В эту эпоху Амедео писал в манере, слегка напоминавшей Уистлера, — маленькие портреты, скуповатые по цветовому решению, где преобладали серо-зеленые тона. Это его очень отличало от фовистов. Законченные работы он покрывал несколькими слоями лака, подражая старым мастерам, чтобы создать впечатление просвечивающей живописи.

Однажды, когда он как раз закончил портрет молодой актрисы, нередко читавшей стихи в «Бойком кролике», Луи Латурет, очень известный собиратель работ художников, посетил его мастерскую на площади Жан-Батист-Клеман. Сильно заинтересовавшись его живописной манерой, которую он нашел весьма необычной, Латурет поздравляет Модильяни и уже готов спросить, не может ли тот показать ему и другие работы, но Амедео весьма категоричным тоном его обрывает:

— Да нет же, это еще не то, что надо! Всего лишь плохой Пикассо. Сам Пикассо дал бы такому монстру пинка.

— Что вы, это по-настоящему прекрасно, — протестует Латурет.

Но Модильяни, с кислым видом листая синий блокнот набросков, небрежно заключает:

— А к тому же я собираюсь все это уничтожить и заняться скульптурой.

Амедео много работал, стараясь упорядочить и художественно выразить то, что его волновало. Он уже не носился, как поначалу, с представлениями об искусстве, вывезенными из Италии, теперь его задача овладеть той манерой интимного переживания и такой экспрессией, какие близки фовизму, но привнести в нее свое особое цветовосприятие. На Монмартре фовизм витал в воздухе. Везде говорили, что даже Пикассо, никому не показывавший последние работы, вслед за Браком пустился по этому пути. Каждый искал форму, ритм, особую технику, способную совместить специфическую смесь романтизма и реализма с собственным темпераментом.

На Осеннем салоне Модильяни выставляет две картины и пять акварелей.

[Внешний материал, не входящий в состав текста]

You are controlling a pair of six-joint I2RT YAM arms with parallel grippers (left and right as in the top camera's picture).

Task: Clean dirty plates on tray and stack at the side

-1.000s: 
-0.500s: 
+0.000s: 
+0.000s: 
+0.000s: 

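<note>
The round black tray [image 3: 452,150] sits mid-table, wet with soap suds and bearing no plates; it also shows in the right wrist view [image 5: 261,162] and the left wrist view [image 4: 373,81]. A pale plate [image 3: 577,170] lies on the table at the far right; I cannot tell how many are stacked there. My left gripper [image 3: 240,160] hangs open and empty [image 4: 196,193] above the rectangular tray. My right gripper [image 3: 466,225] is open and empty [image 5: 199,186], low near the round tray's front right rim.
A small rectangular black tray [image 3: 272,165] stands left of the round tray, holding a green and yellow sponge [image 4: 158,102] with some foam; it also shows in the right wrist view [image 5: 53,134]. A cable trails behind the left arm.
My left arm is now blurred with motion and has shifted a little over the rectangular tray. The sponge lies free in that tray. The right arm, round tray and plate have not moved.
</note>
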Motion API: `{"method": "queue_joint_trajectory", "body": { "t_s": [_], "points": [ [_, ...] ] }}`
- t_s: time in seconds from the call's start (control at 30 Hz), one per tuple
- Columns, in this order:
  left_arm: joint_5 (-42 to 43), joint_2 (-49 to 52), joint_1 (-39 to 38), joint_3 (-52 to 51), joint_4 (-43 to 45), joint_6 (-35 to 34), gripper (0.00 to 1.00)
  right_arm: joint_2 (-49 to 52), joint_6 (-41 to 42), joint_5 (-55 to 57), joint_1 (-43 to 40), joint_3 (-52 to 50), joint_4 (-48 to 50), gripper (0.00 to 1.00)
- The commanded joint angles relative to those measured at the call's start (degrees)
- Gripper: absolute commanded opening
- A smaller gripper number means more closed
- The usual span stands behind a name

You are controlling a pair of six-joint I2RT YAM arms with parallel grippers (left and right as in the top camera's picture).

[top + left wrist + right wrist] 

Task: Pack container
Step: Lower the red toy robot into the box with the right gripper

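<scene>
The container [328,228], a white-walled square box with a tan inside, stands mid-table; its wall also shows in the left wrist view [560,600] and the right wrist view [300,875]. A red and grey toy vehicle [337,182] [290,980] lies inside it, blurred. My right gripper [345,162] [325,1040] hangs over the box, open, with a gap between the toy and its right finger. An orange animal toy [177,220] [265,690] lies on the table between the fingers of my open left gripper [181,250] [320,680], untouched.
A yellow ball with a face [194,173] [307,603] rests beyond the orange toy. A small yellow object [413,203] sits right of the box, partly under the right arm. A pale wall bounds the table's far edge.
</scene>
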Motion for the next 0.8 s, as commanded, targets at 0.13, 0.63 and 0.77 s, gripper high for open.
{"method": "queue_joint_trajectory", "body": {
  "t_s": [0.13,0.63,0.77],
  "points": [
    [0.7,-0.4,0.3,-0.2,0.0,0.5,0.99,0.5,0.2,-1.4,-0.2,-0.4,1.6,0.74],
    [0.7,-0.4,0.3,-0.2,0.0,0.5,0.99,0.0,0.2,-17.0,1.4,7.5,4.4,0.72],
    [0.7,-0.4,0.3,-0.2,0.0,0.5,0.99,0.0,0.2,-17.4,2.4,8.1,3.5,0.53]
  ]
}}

Продолжая получать материальную помощь из дома, Амедео выглядит все более нищим и потерянным. Однажды ноябрьским вечером 1907 года, сидя в «Бойком кролике», вдвоем с художником Анри Дусе, Амедео признается ему, что его выгнали из маленькой мастерской на площади Жан-Батист-Клеман и он не знает, куда податься: у него ни друзей, ни денег. Дусе предлагает собеседнику за следующий же день перебраться к нему на улицу Дельта и оставаться там столько, сколько захочет.

Дусе обитал в большом доме под номером семь, носившем то же название, что и улица, на которой он стоял: Дельта. Эта полуразвалина была уже предназначена мэрией на снос, но молодому врачу Полю Александру и его брату Жану удалось снять обреченный дом благодаря посредничеству отца их знакомых, братьев Сент-Альбен, который служил библиотекарем в ратуше и, пользуясь своим положением, сумел за них похлопотать. Сами братья Александр были сыновьями фармацевта. Будучи ценителями нового искусства, они организовали в Дельте своего рода литературно-артистический фаланстер, где принимали друзей: художников Анри Дусе, Альбера Глейза, Анри Ле Фоконье, Мориса Асслена, Анри Газана, скульптора Мориса Друара. И часто давали им приют, когда кто-либо из них оказывался в бедственном положении.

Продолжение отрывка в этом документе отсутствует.